• What you should do: Among the lines below, a stretch begins at the one with "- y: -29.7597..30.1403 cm" and ends at the one with "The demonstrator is". Repeat that stretch exactly, ends included.
= = = =
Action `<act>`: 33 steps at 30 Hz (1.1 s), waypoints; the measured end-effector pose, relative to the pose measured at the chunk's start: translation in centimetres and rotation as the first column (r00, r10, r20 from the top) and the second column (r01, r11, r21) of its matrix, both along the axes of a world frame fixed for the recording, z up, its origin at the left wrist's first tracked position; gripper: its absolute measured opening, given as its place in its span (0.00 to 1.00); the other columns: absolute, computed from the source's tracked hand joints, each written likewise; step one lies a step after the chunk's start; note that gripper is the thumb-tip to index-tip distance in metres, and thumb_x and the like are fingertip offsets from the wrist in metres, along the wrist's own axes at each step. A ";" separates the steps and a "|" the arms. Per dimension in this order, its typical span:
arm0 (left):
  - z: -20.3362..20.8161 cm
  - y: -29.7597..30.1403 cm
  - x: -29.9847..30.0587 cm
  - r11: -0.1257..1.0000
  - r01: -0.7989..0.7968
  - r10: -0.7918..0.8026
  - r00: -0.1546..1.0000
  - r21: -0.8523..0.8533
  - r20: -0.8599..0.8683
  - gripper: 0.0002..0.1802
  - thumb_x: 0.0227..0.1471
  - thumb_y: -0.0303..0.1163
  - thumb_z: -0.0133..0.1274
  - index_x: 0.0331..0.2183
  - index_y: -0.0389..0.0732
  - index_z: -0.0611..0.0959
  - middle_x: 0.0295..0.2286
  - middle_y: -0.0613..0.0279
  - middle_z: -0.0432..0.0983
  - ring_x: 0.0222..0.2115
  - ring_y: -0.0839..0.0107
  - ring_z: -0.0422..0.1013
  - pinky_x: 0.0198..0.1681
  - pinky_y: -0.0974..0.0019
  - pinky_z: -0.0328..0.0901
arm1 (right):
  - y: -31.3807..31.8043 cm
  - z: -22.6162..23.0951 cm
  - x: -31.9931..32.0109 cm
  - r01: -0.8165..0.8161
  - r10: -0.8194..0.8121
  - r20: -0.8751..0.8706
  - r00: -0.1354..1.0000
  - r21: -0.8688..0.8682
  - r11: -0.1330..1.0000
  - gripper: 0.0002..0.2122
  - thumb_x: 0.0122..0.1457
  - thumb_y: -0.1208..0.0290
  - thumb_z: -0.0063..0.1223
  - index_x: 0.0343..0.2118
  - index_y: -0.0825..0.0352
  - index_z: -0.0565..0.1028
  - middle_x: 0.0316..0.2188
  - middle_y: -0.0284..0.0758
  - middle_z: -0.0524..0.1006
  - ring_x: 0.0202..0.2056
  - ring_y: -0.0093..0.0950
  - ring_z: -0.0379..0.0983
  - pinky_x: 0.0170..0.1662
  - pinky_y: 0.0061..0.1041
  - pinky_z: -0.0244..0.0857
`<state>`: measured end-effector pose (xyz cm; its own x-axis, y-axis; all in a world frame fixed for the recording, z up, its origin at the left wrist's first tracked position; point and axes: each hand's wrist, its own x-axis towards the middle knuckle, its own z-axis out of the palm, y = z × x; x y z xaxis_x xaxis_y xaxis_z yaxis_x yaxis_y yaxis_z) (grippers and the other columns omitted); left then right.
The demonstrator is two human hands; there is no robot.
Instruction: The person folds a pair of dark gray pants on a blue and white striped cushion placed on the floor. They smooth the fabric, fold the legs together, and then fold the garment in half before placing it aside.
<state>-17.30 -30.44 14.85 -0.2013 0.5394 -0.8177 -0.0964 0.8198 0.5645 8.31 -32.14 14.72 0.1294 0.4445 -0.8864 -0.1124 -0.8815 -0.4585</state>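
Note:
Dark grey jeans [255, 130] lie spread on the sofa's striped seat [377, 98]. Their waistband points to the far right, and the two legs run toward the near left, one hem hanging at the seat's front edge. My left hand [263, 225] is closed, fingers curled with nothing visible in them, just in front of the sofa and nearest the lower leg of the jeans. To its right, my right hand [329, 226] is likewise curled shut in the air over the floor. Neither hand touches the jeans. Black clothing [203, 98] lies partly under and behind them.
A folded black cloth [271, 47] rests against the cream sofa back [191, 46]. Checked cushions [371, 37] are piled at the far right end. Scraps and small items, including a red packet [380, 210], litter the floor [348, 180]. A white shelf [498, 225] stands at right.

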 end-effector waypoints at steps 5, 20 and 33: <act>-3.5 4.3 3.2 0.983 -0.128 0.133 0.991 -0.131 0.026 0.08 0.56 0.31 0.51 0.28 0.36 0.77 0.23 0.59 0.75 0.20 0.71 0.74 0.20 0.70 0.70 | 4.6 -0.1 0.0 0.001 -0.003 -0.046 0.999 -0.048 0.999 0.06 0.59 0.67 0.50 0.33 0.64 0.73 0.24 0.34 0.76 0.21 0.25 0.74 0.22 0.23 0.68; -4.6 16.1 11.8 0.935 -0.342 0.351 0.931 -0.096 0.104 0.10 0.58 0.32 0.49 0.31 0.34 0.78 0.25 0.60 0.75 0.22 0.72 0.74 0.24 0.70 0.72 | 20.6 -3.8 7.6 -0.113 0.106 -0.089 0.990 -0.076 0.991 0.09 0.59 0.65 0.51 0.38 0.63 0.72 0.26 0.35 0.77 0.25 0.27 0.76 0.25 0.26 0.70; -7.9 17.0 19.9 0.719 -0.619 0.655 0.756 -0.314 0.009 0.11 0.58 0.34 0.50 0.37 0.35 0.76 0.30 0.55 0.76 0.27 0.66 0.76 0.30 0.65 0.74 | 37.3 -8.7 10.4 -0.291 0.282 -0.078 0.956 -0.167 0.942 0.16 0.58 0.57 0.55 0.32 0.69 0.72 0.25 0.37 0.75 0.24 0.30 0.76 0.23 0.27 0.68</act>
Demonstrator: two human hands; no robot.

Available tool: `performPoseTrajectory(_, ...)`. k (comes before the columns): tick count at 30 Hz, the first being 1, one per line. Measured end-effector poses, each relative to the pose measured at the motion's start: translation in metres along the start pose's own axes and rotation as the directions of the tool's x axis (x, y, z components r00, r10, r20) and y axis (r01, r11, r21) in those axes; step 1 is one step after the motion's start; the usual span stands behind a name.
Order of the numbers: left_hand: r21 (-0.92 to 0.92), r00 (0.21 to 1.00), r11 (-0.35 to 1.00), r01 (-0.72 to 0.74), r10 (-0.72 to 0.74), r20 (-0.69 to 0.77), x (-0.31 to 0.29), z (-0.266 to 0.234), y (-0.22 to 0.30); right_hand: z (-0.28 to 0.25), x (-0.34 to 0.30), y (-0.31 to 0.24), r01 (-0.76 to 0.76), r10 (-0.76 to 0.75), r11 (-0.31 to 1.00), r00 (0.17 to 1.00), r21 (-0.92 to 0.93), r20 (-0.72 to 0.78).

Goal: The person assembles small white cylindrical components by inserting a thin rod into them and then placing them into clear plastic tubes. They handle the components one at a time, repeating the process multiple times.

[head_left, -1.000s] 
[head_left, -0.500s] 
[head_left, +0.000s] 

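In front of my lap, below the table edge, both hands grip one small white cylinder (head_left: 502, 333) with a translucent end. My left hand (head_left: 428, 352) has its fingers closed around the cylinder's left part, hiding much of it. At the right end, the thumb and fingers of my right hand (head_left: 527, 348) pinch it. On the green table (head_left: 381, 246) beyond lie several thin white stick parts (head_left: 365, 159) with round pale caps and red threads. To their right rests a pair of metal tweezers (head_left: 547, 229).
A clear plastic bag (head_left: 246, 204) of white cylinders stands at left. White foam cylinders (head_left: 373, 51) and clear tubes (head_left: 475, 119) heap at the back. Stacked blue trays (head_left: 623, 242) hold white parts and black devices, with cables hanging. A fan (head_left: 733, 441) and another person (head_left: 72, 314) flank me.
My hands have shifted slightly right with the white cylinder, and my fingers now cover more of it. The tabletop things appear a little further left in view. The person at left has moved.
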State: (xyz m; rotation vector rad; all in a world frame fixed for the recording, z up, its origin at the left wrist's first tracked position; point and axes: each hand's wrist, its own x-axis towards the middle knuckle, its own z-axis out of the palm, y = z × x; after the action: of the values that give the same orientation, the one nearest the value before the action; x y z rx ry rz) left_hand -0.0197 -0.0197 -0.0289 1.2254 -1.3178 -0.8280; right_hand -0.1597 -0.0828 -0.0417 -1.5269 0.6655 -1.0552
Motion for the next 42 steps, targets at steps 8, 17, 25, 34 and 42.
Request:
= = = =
• Response box:
  - y: -29.7597..30.1403 cm
  - x: -29.9847..30.0587 cm
  - r11: -0.1257..1.0000
  - r01: -0.7989..0.7968
  - r10: -0.7918..0.8026
  - r00: -0.1546..1.0000
  - r21: -0.8523..0.8533
  - r20: -0.8599..0.8683
  - gripper: 0.0002..0.1802
  - thumb_x: 0.0227..0.1471
  - thumb_y: -0.0303..0.1163
  - thumb_z: -0.0133..0.1274
  - index_x: 0.0331..0.2183
  - index_y: -0.0389..0.0732
  - index_z: -0.0611..0.0959
  - middle_x: 0.0295..0.2286
  - middle_y: -0.0613..0.0279
  - middle_z: -0.0432..0.0983
  - ring_x: 0.0222..0.2115
  - ring_y: -0.0839..0.0107
  - ring_z: -0.0422..0.1013
  - pinky_x: 0.0198..0.1681
  - pinky_y: -0.0974..0.0019
  - pinky_z: -0.0328..0.0901
arm1 (right):
  - y: -31.3807..31.8043 cm
  - z: -22.6162..23.0951 cm
  - x: -31.9931..32.0109 cm
  - r01: -0.8165..0.8161
  - r10: -0.8194..0.8121
  - r20: -0.8751..0.8706
  - r00: -0.1354..1.0000
  - r21: -0.8688..0.8682
  - r11: -0.1330..1.0000
  - gripper: 0.0002..0.2122
  - thumb_x: 0.0122..0.1457
  - thumb_y: -0.1208..0.0290
  - thumb_z: -0.0063..0.1223
  - index_x: 0.0343..0.2118
  - index_y: -0.0825..0.0352
  - index_z: -0.0565..0.1028
  - middle_x: 0.0316..0.2188
  - middle_y: -0.0284..0.0758
  - middle_z: -0.0524..0.1006
  - ring_x: 0.0202..0.2056
  - ring_y: -0.0093..0.0950
  - ring_z: -0.0379..0.0983
  - pinky_x: 0.0170..0.1662
  - pinky_y: 0.0061..0.1041
  - pinky_z: -0.0244..0.0857
`<state>`: measured end-effector pose (xyz cm; its own x-axis, y-axis; all in a world frame fixed for the recording, z up, its origin at the left wrist's first tracked position; point and axes: each hand's wrist, its own x-axis towards the middle knuckle, its own z-axis out of the palm, y = z × x; x y z xaxis_x xaxis_y xaxis_z yaxis_x yaxis_y yaxis_z) (grippers and the other columns omitted); left then right.
The demonstrator is two human hands; there is no robot.

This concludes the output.